Mayor
Garry Moore
In Bluefield's Municipal City Park, the ancient Davidson pioneer log cabin stands just across the street from the mighty #7 steam locomotive of the Norfolk & Western Railway. The blend of mountaineer heritage with industrial power perfectly symbolizes Bluefield, West Virginia's unique and fascinating history.
At 2,655 feet above sea level, Bluefield is West Virginia's most elevated city, lying in the extreme southern portion of the state, in the shadow of East River Mountain. There is substantial evidence of extensive Native American inhabitation in the limestone valleys along the East and Bluestone Rivers, but Bluefield's modern history began with the arrival of the hardy Scots-Irish pioneer Davidson and Bailey families shortly after the American Revolution.
For nearly a century, the descendants of these early settlers lived in a small rural community, farming and herding in the broad valley below the steep and rugged hillsides.

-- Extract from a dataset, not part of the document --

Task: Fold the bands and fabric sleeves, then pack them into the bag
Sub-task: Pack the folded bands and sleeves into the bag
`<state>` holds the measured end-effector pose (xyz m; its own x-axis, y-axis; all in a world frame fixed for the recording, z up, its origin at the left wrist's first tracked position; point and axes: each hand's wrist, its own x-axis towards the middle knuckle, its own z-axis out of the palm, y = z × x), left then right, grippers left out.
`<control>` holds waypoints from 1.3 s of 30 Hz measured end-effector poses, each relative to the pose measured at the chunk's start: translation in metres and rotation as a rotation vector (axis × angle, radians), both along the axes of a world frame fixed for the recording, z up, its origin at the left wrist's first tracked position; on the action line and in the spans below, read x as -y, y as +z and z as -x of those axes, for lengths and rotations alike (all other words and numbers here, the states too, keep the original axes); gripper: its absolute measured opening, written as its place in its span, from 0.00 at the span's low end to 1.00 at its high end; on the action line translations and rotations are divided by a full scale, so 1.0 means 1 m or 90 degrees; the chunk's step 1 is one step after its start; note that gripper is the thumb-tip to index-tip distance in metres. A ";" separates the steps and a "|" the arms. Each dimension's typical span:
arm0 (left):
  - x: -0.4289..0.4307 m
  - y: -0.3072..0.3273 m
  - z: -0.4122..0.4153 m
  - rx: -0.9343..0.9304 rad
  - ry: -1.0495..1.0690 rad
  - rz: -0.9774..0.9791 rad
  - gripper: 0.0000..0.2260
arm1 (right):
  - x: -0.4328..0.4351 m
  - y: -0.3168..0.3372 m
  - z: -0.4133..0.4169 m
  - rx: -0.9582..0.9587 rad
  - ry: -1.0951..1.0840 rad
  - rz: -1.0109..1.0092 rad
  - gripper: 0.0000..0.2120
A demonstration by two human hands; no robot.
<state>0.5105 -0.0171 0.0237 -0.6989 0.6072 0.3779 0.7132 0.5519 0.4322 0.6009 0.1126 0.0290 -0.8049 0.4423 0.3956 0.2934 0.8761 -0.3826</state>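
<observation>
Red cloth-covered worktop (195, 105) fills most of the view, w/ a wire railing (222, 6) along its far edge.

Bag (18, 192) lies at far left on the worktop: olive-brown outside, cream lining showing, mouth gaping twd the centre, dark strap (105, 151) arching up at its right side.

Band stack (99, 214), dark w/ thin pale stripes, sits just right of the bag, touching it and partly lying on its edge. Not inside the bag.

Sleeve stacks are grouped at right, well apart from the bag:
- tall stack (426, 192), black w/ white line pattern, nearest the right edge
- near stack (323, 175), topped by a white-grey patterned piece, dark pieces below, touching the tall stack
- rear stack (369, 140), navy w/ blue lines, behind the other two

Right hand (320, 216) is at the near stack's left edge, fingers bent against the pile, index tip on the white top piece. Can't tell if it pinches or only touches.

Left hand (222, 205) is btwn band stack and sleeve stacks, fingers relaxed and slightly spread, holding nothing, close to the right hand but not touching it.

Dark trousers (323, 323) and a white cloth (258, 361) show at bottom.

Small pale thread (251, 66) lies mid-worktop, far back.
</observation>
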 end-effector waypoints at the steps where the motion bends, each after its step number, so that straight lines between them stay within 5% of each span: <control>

The discovery and promotion of the vast Pocahontas Coalfield after the Civil War transformed this isolated and bucolic valley rapidly into the center of the industrial coal empire in southern West Virginia. Bluefield was born when the mighty Norfolk & Western Railway chose the valley for the location of its vital Pocahontas Division headquarters.

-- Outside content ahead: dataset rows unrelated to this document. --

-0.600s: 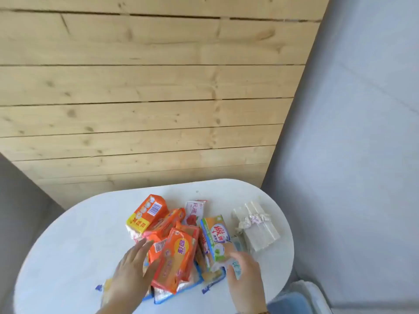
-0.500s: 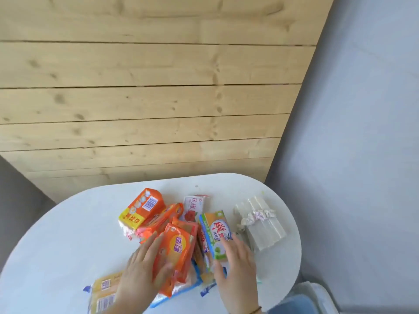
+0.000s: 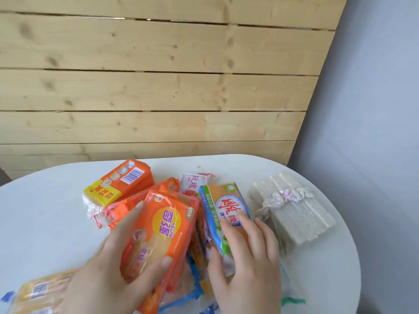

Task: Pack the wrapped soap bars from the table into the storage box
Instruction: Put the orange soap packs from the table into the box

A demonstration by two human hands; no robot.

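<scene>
The left hand (image 3: 108,264) is gripping the orange bar (image 3: 158,232) by its long sides; the right hand (image 3: 247,264) is closing on the green bar (image 3: 224,214) beside it, both atop the pile.

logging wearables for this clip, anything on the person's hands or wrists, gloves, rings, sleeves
Both the left hand and right hand are bare: no gloves, no rings visible, short unpainted nails. No sleeve reaches into view. The wrists are cut off at the bottom edge, so a wristband cannot be ruled out.
</scene>
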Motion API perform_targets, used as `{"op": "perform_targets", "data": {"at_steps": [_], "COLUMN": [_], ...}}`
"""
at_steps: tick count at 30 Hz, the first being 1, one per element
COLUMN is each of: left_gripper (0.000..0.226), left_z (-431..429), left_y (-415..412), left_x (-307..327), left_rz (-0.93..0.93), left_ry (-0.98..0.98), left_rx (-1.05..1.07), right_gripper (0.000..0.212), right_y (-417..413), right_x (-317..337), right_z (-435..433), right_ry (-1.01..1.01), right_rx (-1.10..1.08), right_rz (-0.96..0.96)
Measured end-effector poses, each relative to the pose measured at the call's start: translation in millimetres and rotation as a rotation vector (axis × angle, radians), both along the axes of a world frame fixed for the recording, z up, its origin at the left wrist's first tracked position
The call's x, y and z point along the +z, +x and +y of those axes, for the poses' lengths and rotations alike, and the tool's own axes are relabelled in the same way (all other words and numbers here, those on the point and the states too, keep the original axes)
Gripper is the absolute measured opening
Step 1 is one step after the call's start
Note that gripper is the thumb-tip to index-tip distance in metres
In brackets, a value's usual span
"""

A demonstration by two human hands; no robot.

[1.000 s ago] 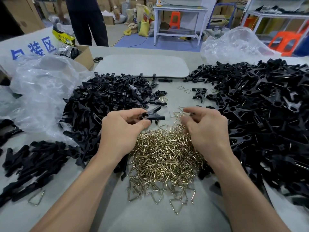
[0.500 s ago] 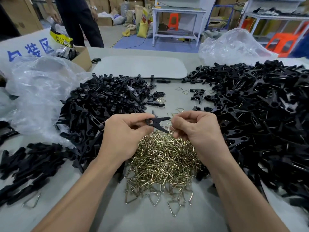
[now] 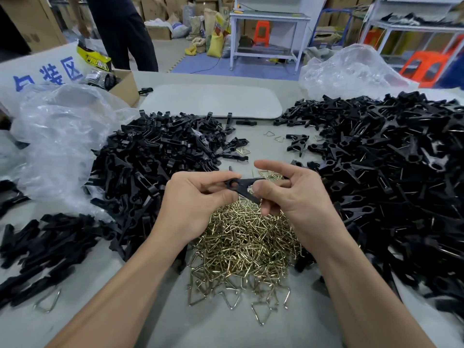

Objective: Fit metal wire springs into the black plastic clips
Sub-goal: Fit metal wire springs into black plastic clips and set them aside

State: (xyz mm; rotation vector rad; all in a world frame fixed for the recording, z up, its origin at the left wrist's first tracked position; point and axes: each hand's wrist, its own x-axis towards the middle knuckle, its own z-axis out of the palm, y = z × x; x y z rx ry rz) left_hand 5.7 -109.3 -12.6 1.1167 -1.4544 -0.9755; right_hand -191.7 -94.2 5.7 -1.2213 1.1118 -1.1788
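Pinching the black clip (image 3: 241, 183) by its ring end, your left hand (image 3: 198, 199) has its fingers (image 3: 216, 175) clamped on it. Your right hand (image 3: 301, 197) has left the spring pile (image 3: 246, 242) on the counter (image 3: 226, 327). Its thumb and curled fingers now nip a wire spring (image 3: 249, 191) against the clip's arms. Judge seating as the next step.

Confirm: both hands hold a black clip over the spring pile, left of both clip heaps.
Wrong: the head view shows the spring pile between the left clip heap and right clip heap. Left hand and right hand do hold the black clip over it.
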Motion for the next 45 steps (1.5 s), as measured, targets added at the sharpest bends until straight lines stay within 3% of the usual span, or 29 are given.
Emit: {"op": "perform_targets", "data": {"at_steps": [4,7,12,17,22,28,34,40,45], "left_gripper": [0.035,0.033,0.036,0.039,0.038,0.042,0.034,0.036,0.046], "left_z": [6,11,6,0,-2,0,3,9,11], "left_y": [-3,-7,-8,-3,-2,-2,-1,-6,-7], "left_x": [8,10,1,-3,-3,0,6,8,6], "left_rz": [0.181,0.228,0.085,-0.022,-0.041,0.036,0.146,0.073,-0.138], "left_ry": [0.005,-0.001,0.063,0.071,0.075,0.071,0.029,-0.034,-0.103], "left_rx": [-0.104,-0.184,-0.053,0.017,0.048,0.008,-0.066,-0.028,0.093], "right_gripper": [0.063,0.055,0.036,0.022,0.032,0.031,0.037,0.048,0.048], "right_y": [11,21,13,-2,-11,-11,-6,2,4], "right_x": [0,-2,-3,1,0,-5,-1,1,2], "right_z": [4,4,1,-2,-1,-3,0,6,5], "right_ry": [0.038,0.072,0.000,0.127,0.157,0.188,0.306,0.391,0.386], "right_rx": [0.020,0.023,-0.050,0.072,0.196,0.156,0.300,0.536,0.460], "right_rz": [-0.234,-0.377,-0.200,-0.116,-0.135,-0.164,-0.364,-0.616,-0.589]}}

Still, the arrival of the railroad in 1881 did not instantly create a modern city in the southwest corner of Mercer County. The first Post Office, charted in 1887, served a mere fifty patrons and a discarded boxcar functioned as the first depot. The aesthetically pleasing name of "Bluefield" was chosen for the lovely chicory flowers, which grow naturally throughout the valley. Soon, the railroad constructed a vast switching yard, roundhouse, beautiful stone passenger station, shops and freight depots in the shadow of East River Mountain. The four- mile-long natural gravity-switching yard -- the "hump," as veteran trainmen term it -- was considered a model of efficiency, and was widely imitated nationwide.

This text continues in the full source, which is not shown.